Tirant prétexte de ces informations et de la situation générale affligeante des juifs du Levant, l’Alliance israélite universelle, fondée en 1860 à Paris, décide de leur porter secours en les francisant et en facilitant leur intégration dans la société globale. Elle ouvre à leur intention, en Syrie, en Turquie, en Egypte, en Irak et en Palestine des écoles d’enseignement général et professionnel appelées à jouer un rôle de premier plan dans la formation des nouvelles élites juives des pays musulmans.
Ne représentant nulle part plus de 3% - sauf en Palestine- de la population totale, les juifs du Levant connaissent une forte croissance démographique entre les deux guerres mondiales, due à la lente amélioration des conditions sanitaires et à la baisse de la mortalité infantile mais aussi à l’immigration. Immigration à partir du Maghreb, de la Syrie et d’Italie et de Grèce vers l’Egypte dont la population passe de 5 000 en 1800 à 65 000 en 1947. Immigration surtout en provenance des pays d’Europe centrale et orientale vers la Palestine dont le nombre de juifs passe de 85 000 en 1914 à 136 000 en 1925 puis à 600 000 environ en 1946. Sans grande importance jusqu’à la fin du XVIIIème, la population juive d’Irak s’est accrue considérablement, elle aussi, tout au long du XIX° siècle à la suite de migrations en provenance du Kurdistan, de Perse et d’Aden. C’est d’ailleurs de ces pays ainsi que d’Afghanistan que partent vers 1830 les premières migrations juives vers l’Inde du nord et la Chine.
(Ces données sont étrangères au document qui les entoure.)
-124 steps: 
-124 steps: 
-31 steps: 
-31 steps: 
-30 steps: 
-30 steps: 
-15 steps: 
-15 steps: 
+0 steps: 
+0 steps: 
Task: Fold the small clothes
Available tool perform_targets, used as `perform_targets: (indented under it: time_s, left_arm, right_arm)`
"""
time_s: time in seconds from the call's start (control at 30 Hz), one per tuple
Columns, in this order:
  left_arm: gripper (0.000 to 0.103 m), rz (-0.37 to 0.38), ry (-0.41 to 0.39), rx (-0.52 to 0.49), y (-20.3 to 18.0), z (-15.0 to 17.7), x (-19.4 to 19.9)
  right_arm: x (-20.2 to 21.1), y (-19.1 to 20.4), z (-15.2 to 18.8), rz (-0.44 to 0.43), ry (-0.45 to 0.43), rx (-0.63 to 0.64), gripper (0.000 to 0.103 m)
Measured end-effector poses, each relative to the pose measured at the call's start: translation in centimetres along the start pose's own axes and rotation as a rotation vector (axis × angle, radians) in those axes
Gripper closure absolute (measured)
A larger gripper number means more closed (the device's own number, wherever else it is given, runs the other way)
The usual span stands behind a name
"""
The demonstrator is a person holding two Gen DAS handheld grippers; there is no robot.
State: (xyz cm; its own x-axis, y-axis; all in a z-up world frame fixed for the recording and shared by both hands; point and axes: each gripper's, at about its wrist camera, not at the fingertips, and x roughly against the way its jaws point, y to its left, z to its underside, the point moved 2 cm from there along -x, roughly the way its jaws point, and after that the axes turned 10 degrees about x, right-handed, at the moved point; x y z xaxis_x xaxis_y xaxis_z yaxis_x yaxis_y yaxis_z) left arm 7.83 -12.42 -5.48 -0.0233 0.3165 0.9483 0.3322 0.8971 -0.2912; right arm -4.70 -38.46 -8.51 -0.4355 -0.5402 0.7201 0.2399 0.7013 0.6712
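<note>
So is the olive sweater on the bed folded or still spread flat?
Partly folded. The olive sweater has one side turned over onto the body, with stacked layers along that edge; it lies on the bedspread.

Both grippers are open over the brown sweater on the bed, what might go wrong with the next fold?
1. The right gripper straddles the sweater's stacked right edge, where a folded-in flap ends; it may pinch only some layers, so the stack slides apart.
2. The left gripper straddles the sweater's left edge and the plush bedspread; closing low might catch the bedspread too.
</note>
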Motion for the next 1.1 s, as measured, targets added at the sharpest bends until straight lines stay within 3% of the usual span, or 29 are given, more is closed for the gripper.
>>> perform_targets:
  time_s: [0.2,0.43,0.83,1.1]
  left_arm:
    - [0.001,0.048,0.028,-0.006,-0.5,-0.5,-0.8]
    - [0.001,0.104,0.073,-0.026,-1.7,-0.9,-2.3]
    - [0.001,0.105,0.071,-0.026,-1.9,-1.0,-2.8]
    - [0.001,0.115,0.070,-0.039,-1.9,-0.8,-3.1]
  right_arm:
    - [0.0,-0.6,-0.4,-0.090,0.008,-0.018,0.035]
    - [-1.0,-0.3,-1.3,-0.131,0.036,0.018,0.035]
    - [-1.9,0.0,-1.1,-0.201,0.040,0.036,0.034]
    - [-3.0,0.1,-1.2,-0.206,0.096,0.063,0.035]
Sur le plan politique, on assiste à partir de la Première Guerre mondiale à la détérioration des rapports entre juifs et Musulmans du fait de la montée des nationalismes et de l’intensification de l’immigration sioniste en Palestine après la déclaration Balfour en 1917. Une situation sensible même en Irak où pourtant les juifs ont fait montre d’une réelle volonté d’intégration dans la société et la culture arabes, confortée par le mythe savamment entretenu par le roi Faysal (lui-même décédé en 1933) d’un Etat irakien multiconfessionnel. Sérieusement malmené par le massacre des Assyriens, en 1933, ce mythe, devenu un rêve inaccessible sera définitivement enterré après le massacre des juifs de Bagdad, en juin 1941, par l’armée irakienne en déroute devant les troupes du général Wavell.
A cette date, la question palestinienne approchait de l’un de ses points culminants : la création de l’Etat d’Israël et le début des guerres israélo-arabes qui sonnent le glas à la présence juive en terre d’islam.